2008-02-28

Histórias de Encantar - II



Passa por mim no Rossio a 120 à hora. O Sr. Carlos apenas cumpre ordens e sabe que, a ser multado, o Ministério assume toda e qualquer responsabilidade. Ao chegar à Praça do Comércio quase atropelam uma jovem comunista na passadeira. Porquê comunista? Estabeleceram isso os dois, para não ficarem moralmente incomodados com o que poderia ter acontecido caso o Sr. Carlos não travasse a fundo.
"Pronto, Dr. Saraiva, cá estamos. 11h em ponto!"
"Obrigado, Carlos. Às 16h preciso que me leve ao Parque das Nações, ok?"
"Sim, Sr. Dr. Às 16h estou aqui e já com o carro lavado."
Chegado ao escritório do 2.º andar ouve-se a melodia polifónica de um excerto do concerto italiano em fá maior, BWV 971 (1º andamento) de Bach.
"Tou? Querida, bom dia, tá boa? (...) Sim, acabei de chegar... Hoje o trânsito estava ho-rrível. (...) Pois. Ahah. Olhe, hoje vou chegar tarde a casa porque tenho reunião lá na Quinta Palace-Regueifa (...) Não sei... talvez seja melhor deitar-se e não esperar por mim, sabe... é que a fábrica de Bucelas está a ponderar a abertura de falência e... temos que discutir como o vamos fazer. (...) Não, não... Não se preocupe, não há problema com isso. Se a reunião acabar tarde, fico em casa do Alvarez, tá bem, querida? (...) Óptimo."
Do outro lado estava Helena Avillez Saraiva, acabada de acordar. O cenário era o das novelas da TVI: vivenda luxuosa na linha de Cascais, decoração feita por encomenda à Gracinha Morais, que é um amor, etc, etc.
"Tou, Zé Maria? (...) Hoje pode vir ter comigo. (...) Sim, e eu levo aquela lingerie que você adora. (...) Vá, um beijo grande, xau."
No Ministério, Dr. Saraiva assina mais uns despachos e olha para o relógio.
"São horas de almoçar."
O vinho é Pêra Manca, tinto, de 91. Dividido com o Eng.º Telles, para a conta não ficar exagerada.
"Olhe lá, ó Saraiva, a que se deve a comemoração?"
"Comemoração?
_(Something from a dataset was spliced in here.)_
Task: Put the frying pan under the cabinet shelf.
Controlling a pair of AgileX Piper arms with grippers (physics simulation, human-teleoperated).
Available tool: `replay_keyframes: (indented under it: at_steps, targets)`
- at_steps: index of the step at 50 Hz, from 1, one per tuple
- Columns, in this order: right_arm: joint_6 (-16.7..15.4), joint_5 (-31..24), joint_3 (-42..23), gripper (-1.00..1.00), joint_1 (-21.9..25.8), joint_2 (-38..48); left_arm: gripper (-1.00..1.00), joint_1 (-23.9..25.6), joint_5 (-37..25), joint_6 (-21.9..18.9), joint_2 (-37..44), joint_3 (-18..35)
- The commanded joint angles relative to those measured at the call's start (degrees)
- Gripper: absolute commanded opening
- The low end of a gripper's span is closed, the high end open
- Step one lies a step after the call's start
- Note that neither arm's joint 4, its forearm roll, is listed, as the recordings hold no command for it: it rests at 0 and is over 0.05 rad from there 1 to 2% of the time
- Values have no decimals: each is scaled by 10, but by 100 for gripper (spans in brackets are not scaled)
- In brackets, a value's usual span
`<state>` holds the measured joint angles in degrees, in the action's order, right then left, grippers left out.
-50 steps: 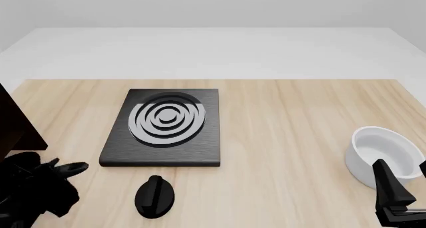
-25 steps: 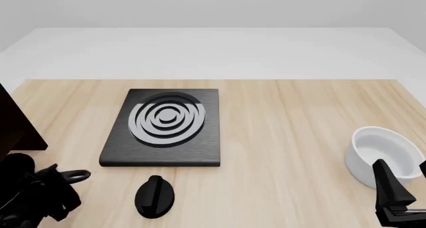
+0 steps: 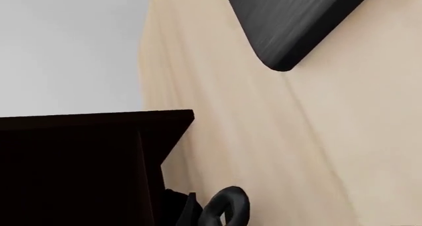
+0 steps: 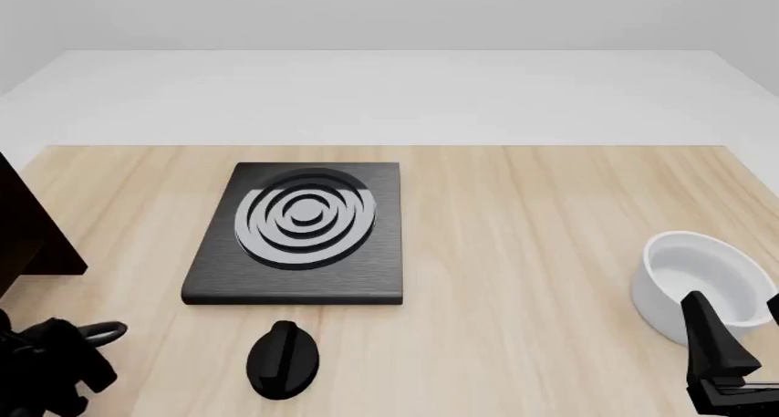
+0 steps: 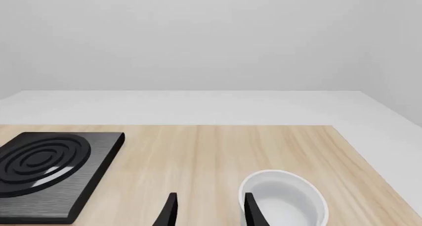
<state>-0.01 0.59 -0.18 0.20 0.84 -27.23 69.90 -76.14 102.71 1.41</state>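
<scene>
Front view, near-left corner: the left gripper (image 4: pixel 49 358) showed only as a dark mass at the picture's edge, with the loop of the frying pan (image 4: pixel 105 331) poking out toward the stove plate (image 4: pixel 298 280).
Frying pan: only that loop end of the handle was in sight. The round body was out of frame, so I could not tell how it sat or whether it was under anything yet.
Left fingers: hidden in the black tangle, so I could not tell whether they were clamped on the handle or spread apart.
Left wrist view: the handle loop (image 3: pixel 228 206) lay just beside the dark wall of the cabinet shelf (image 3: pixel 72 161), over bare table (image 3: pixel 264 137).
Cabinet shelf: 1 nearly black board at the far-left edge of the front view (image 4: pixel 31 230), close to the left gripper and well apart from the white bowl (image 4: pixel 700 280).
Right gripper: parked near the bowl with its 2 fingers (image 5: pixel 170 211) spread and nothing between them – idle, by the look of it.
Step in hand: I judged it to be the last slide of the pan in beneath the shelf.
How to do it well: keep the pan low and flat, move parallel to the cabinet's side board so the handle does not knock it, and let go only once the body is fully under.
Watch for: the black knob (image 4: pixel 284 359) sat nearby – an outward swing of the handle could clip it.
</scene>
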Motion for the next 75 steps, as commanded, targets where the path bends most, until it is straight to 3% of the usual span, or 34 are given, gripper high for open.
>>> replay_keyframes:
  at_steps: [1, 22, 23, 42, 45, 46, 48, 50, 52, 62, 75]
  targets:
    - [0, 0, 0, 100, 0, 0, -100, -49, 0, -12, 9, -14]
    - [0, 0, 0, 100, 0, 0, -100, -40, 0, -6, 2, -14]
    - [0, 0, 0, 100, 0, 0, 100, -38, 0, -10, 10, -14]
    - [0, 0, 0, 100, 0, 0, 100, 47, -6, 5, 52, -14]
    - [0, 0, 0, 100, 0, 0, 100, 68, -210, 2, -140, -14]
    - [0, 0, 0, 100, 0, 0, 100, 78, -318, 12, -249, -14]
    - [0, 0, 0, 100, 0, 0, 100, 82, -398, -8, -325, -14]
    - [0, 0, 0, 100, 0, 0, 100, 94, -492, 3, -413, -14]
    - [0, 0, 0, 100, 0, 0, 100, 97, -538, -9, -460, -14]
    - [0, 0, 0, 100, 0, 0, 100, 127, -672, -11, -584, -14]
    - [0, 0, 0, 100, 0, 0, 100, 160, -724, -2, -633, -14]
Quê, por causa do vinho?"
"Claro, então, alguma coisa deve haver para estarmos aqui a beber Pêra Manca..."
"É que hoje, além de ser sexta-feira... Vou finalmente dormir com a Tuta, aquela boazona do ginásio."
"Mas... Ela não é... hmmm... É, não é?"
"O quê, puta? Claro que é, mas é cá um canhão... Olhe, aposto que vale bem os 1500 euros"
"1500 euros!?"
"Sim, acha caro?"
Ao dizer isto, Saraiva fazia sinal ao rapaz para trazer a conta, enquanto articulava com a boca - mas sem som - a frase "era a conta". E pagou tudo.
Às 16h entra no carro e é levado ao Parque das Nações. O Sr. Carlos sabe que aquilo não é um serviço para o Ministério, mas já está habituado a levar o Dr. Saraiva ao ginásio. Sabe também que os 100 euros que recebe de gorjeta todas as sextas-feiras dão muito jeito. O que ele não sabe é o que acontece depois...
Dr. Saraiva entra no balneário, e qual super-homem, despe o fato de fino corte e transforma-se num atleta. O outfit é de atleta. A barriga não.
Passa pelas passadeiras de jogging e dá uma palmada num rabo de mulher. Ela vira-se, pronta a desferir um soco, mas vê o "Fon-Fon" e em vez disso, sorri, dá-lhe um beijo na cara e continua a correr.
Fon Fon vai levantar pesos, ansioso para que aquilo tudo acabe e comece a acção. Passado nem meia hora sai e vai ao parque buscar o seu clássico, um Porsche cinzento, descapotável, de 1962. À saída, Tuta encontra Fon Fon (Afonso Avillez Saraiva para os amigos) em grande estilo, com o seu cu de almofada sentado no Porsche, a olhar para ela por cima dos óculos.
"Que nojo", pensa ela. E entra sorridente no carro.

2 comentários:

Bruninha disse...

Isto vai ter seguimento? Agora tava embrenhada na história... Mt bom.

tiagugrilu disse...

Vai, pois. Não necessariamente esta história, mas o todo que são as Histórias de Encantar. Isto é coisa para durar uns meses até ter um fim.